Rivian is shipping the R2 now, its first vehicle built for real volume, and in this Masters of Scale interview founder RJ Scaringe walks back through the decision that shaped the company: building its own electronics and writing its own software at a point when Rivian had almost no money and a board that told him it was a bad idea. That bet became a $5.8 billion licensing agreement with Volkswagen Group, whose first Rivian-software car, the VW ID1, lands in Europe next year as that market's cheapest EV. Scaringe also runs a robotics company he spun out, and a partnership with Uber will put 50,000 robotaxi versions of the R2 on the road from 2028. Running through all of it is a 17,000-person company that treats owning the hard parts as the strategy itself rather than a feature to brag about.

What makes the timing matter is where the R2 lands. Scaringe pegs the average new car in the United States at around $50,000, and notes that until the R2, that price band held essentially one compelling EV: the Tesla Model Y and Model 3, which together take 55 to 60 percent of the country's EV sales. He frames that not as Tesla being beatable but as a market starved for choice, and argues the car business is unusual in that the largest automaker on earth holds only about 10 percent of global demand, so there is room for many winners rather than one. The Volkswagen deal is the part worth sitting with. Volkswagen poured money into its own in-house software effort, the Cariad division, which has been widely reported to run over budget and behind schedule, before deciding to license Rivian's stack instead. The obvious worry, that the cheap ID1 could cannibalize the R2, is one Scaringe waves off: Rivian licensed the software but not its vehicle designs or self-driving system, and he genuinely wants more good EVs on the road, not fewer.

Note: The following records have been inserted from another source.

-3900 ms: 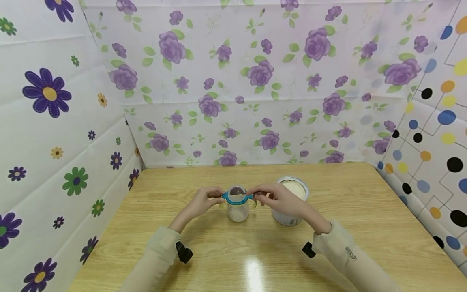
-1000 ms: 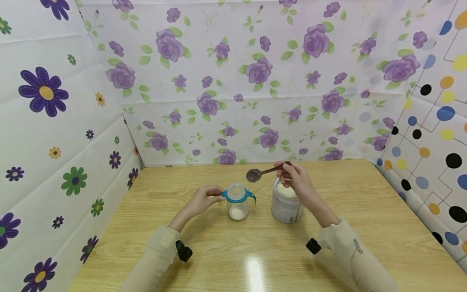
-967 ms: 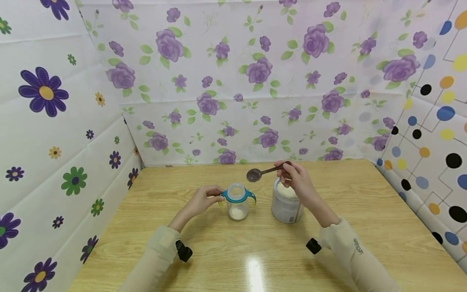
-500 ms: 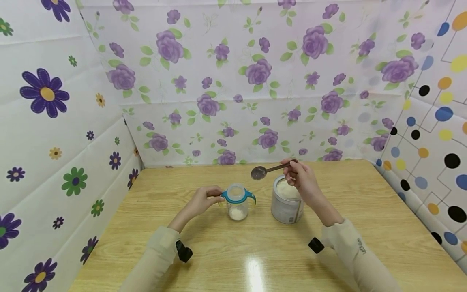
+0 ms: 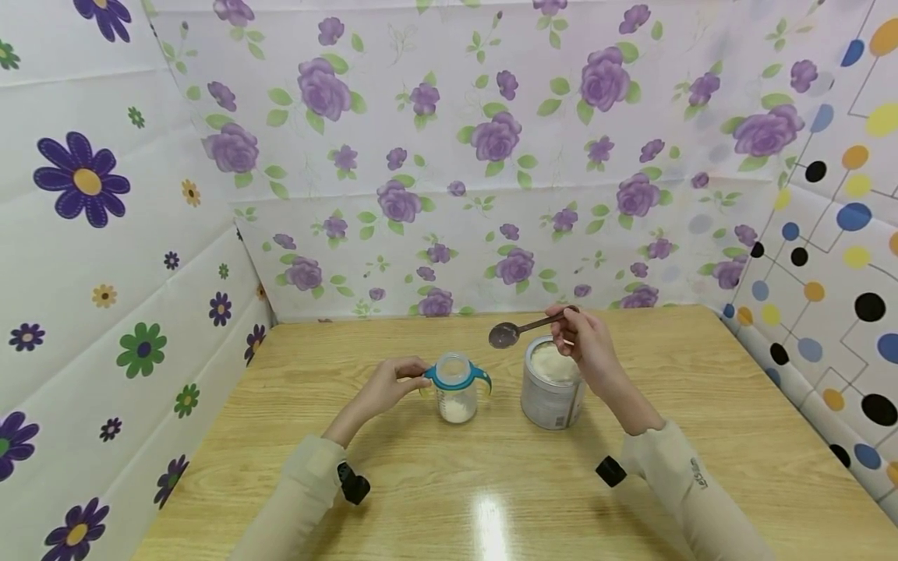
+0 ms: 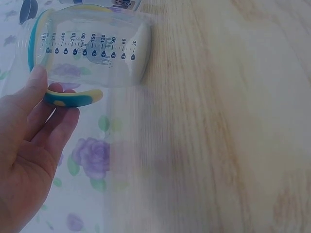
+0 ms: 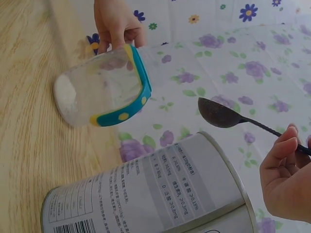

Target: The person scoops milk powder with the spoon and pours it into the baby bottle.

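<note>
Spoon (image 5: pixel 522 328) held in the air by the right hand (image 5: pixel 589 347), thumb and fingers (image 7: pixel 279 151) pinching the far end of the handle; bowl looks empty, though the dark inside is hard to read. Long axis runs roughly from 3 o'clock at the grip to 9 o'clock at the bowl, bowl end a little lower. Bowl hangs just past the 10 o'clock rim of the open powder can (image 5: pixel 553 383), which stands on the surface (image 5: pixel 673 436) directly under the right hand. Bottle (image 5: pixel 457 388) stands upright at about 8 o'clock from the spoon bowl, near but apart, a little white powder in its base. Left hand (image 5: pixel 386 388) sits at the bottle's 9 o'clock, fingers (image 6: pixel 46 127) pinching the teal-and-yellow handle (image 6: pixel 73 98). Right hand is nearer the can, left hand nearer the bottle.
</note>
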The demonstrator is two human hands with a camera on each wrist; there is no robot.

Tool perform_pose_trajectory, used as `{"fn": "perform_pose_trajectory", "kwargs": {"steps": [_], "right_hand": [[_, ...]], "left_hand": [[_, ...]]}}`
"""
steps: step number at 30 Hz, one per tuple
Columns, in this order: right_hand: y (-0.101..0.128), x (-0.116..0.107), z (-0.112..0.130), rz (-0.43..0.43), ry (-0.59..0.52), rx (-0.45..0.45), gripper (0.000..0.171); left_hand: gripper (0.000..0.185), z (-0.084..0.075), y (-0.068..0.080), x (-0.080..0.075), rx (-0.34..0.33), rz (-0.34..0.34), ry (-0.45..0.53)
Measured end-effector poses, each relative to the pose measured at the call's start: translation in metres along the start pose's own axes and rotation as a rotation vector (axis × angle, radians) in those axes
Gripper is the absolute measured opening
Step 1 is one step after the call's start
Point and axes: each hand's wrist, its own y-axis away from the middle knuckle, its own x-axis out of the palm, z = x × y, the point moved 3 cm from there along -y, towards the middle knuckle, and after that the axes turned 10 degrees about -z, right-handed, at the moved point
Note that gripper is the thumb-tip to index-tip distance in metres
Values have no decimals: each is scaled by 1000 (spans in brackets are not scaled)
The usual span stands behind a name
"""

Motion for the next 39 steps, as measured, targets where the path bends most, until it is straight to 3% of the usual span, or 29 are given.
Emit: {"fn": "perform_pose_trajectory", "kwargs": {"steps": [18, 27, 39], "right_hand": [[-1, -12, 3, -97, 62, -28, 35], [-3, -20, 4, -152, 75, -132, 36], [-2, -27, 10, -212, 58, -188, 37]], "left_hand": [[15, 0, 0, 0, 24, -8, -4], [16, -2, 0, 0, 8, -1, -9], [15, 0, 1, 1, 17, -4, 4]]}}
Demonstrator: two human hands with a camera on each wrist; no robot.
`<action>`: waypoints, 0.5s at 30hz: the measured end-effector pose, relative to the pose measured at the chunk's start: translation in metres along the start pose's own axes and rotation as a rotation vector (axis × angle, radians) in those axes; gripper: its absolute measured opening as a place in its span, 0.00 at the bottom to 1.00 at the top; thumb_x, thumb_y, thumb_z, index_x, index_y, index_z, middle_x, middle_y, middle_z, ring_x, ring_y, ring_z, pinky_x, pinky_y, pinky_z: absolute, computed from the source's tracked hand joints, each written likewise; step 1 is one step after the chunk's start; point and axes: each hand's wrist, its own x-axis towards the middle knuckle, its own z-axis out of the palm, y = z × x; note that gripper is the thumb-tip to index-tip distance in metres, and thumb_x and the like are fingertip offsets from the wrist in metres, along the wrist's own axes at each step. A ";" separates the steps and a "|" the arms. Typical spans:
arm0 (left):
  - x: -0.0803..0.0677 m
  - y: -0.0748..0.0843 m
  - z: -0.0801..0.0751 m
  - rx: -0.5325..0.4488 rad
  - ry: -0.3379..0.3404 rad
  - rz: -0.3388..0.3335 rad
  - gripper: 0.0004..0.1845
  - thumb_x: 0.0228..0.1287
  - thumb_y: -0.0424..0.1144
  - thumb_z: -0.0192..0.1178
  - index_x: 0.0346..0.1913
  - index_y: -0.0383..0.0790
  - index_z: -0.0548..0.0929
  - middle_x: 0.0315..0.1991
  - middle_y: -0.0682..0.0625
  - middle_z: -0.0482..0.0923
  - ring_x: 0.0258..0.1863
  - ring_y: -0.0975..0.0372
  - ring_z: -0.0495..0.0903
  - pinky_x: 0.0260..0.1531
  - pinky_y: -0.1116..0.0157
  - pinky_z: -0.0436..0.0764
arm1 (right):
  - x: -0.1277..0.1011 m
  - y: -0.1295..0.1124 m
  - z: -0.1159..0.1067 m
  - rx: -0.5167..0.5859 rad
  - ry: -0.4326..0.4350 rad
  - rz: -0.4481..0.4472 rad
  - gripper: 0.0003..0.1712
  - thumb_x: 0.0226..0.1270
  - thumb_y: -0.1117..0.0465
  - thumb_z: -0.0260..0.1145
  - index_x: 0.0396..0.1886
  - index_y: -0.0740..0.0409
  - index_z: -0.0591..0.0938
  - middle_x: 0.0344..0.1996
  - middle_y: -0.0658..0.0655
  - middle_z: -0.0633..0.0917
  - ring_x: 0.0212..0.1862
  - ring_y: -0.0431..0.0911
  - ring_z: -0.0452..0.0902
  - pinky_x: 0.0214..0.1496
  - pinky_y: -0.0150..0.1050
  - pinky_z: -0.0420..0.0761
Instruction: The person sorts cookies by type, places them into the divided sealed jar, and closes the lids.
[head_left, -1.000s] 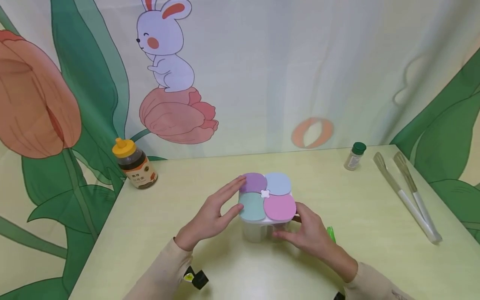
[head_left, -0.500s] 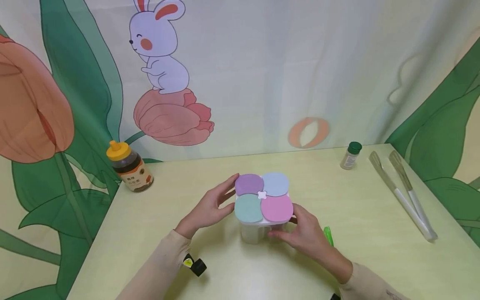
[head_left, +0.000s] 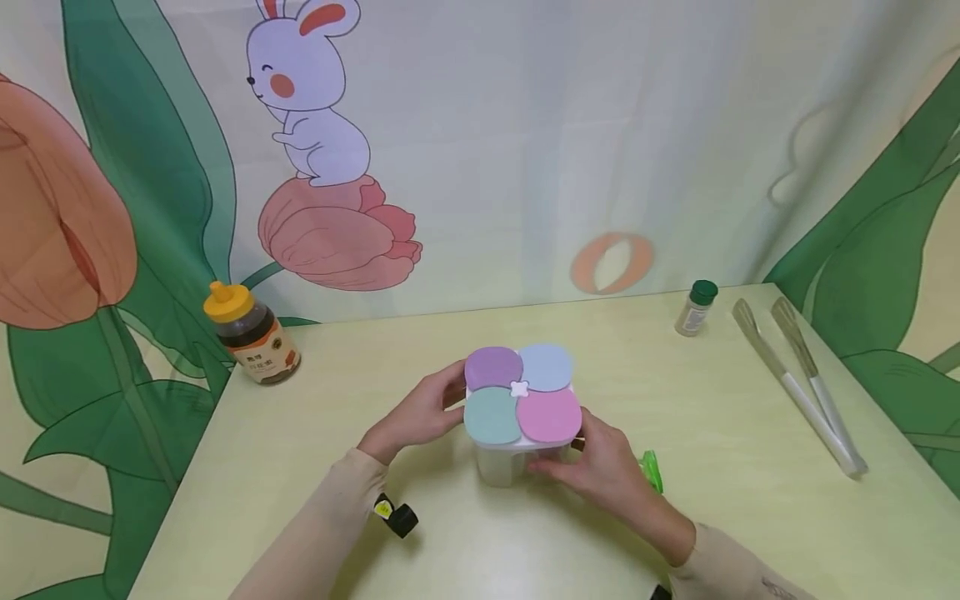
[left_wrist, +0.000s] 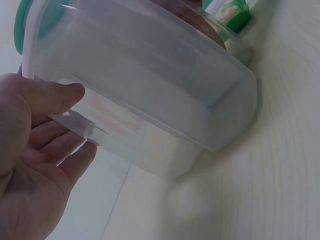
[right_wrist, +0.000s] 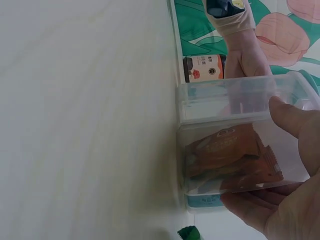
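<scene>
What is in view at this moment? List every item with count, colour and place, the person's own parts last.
container: 1, clear plastic, table centre, between both hands
lids: 4, purple, blue, teal, pink, on top of the container
snack packet: at least 1, orange-brown, inside the container
honey bottle: 1, dark with yellow cap, far left of table
spice jar: 1, green cap, far right of table
utensils: 2, long, clear-wrapped, right edge
green item: 1, behind the right hand, kind unclear
table: 1, pale yellow-green
backdrop: 1, rabbit and tulip print
left hand: holds the container's left side
right hand: holds the container's right side
</scene>
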 end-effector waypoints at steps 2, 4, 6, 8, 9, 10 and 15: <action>0.000 -0.001 -0.001 0.010 0.005 -0.003 0.31 0.64 0.28 0.61 0.70 0.38 0.65 0.65 0.44 0.72 0.67 0.51 0.70 0.66 0.57 0.70 | 0.001 -0.002 -0.001 -0.012 -0.005 0.004 0.44 0.41 0.45 0.82 0.59 0.52 0.75 0.49 0.52 0.85 0.51 0.47 0.83 0.46 0.38 0.86; 0.000 -0.002 -0.001 0.021 0.010 -0.005 0.29 0.65 0.29 0.61 0.68 0.38 0.67 0.64 0.43 0.74 0.66 0.51 0.72 0.66 0.57 0.71 | 0.001 -0.004 -0.002 -0.020 -0.010 -0.001 0.43 0.42 0.46 0.82 0.59 0.52 0.74 0.49 0.52 0.85 0.51 0.48 0.83 0.46 0.39 0.86; 0.000 -0.002 -0.002 0.028 0.016 -0.011 0.28 0.65 0.30 0.62 0.67 0.38 0.68 0.62 0.43 0.75 0.64 0.51 0.73 0.65 0.57 0.72 | 0.002 -0.004 -0.004 -0.031 -0.019 -0.008 0.42 0.43 0.47 0.82 0.58 0.52 0.75 0.49 0.52 0.85 0.51 0.49 0.83 0.46 0.39 0.86; 0.000 -0.001 -0.002 0.033 0.018 -0.025 0.28 0.65 0.30 0.62 0.67 0.38 0.69 0.61 0.43 0.76 0.64 0.52 0.74 0.64 0.58 0.73 | 0.002 -0.003 -0.005 -0.038 -0.026 -0.015 0.40 0.44 0.49 0.82 0.58 0.53 0.75 0.50 0.53 0.85 0.51 0.50 0.83 0.46 0.39 0.86; 0.000 -0.002 -0.003 0.039 0.018 -0.030 0.28 0.65 0.30 0.62 0.67 0.38 0.70 0.61 0.44 0.76 0.63 0.52 0.74 0.64 0.59 0.73 | 0.002 -0.003 -0.005 -0.041 -0.030 -0.016 0.40 0.45 0.50 0.81 0.58 0.53 0.75 0.50 0.53 0.85 0.51 0.50 0.83 0.46 0.39 0.86; 0.000 -0.002 -0.003 0.038 0.016 -0.032 0.27 0.64 0.30 0.62 0.66 0.38 0.70 0.61 0.44 0.76 0.63 0.52 0.75 0.63 0.59 0.74 | 0.002 -0.003 -0.006 -0.042 -0.034 -0.015 0.39 0.45 0.50 0.81 0.58 0.53 0.75 0.50 0.54 0.85 0.52 0.50 0.83 0.46 0.40 0.86; -0.001 -0.005 -0.005 0.034 0.010 -0.042 0.27 0.62 0.30 0.64 0.65 0.37 0.73 0.60 0.43 0.77 0.62 0.51 0.76 0.62 0.61 0.75 | 0.004 -0.002 -0.005 -0.035 -0.065 -0.005 0.39 0.48 0.52 0.80 0.59 0.56 0.74 0.52 0.56 0.84 0.53 0.53 0.82 0.48 0.43 0.86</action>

Scaringe puts hard numbers on the scale problem. He estimates a single vehicle takes around 40 million decisions and, at full size, roughly 5,500 to 6,000 engineers working in parallel, which forces the company to enable decision-making that is highly distributed yet still produces a car that feels like one mind designed it. To keep early product calls coherent, Rivian now caps the first six months of any program at no more than 50 people, a lesson learned when the full R1 team swarmed the R2 and progress stalled. He uses the glove box as a concrete example: the R1 shipped without one so the space could hold computers and a larger frunk, and enough owners objected that the R2 has two. On software, Rivian consolidated the car down to a small number of zonal computers instead of dozens of supplier-built modules. The self-driving roadmap is aggressive: supervised point-to-point later this year on Gen 2 cars and the R2, unsupervised next year, and eventually driverless operation. The robotics spinout chases industrial labor, which Scaringe pegs at about a third of global GDP.

Bottom line: The R2 is the real exam here, the moment Rivian finds out whether it can survive the jump from boutique volumes to mass production, and Scaringe says it is ramping faster and more smoothly than the R1 did. The software licensing and the robotics spinout are the hedges that make the car business survivable if the ramp gets ugly. If you are watching whether an American EV startup can become a durable carmaker, this is the company to watch, with one caveat: Scaringe is asking the market to fund three hard businesses at once, and that is a lot of conviction to keep selling year after year.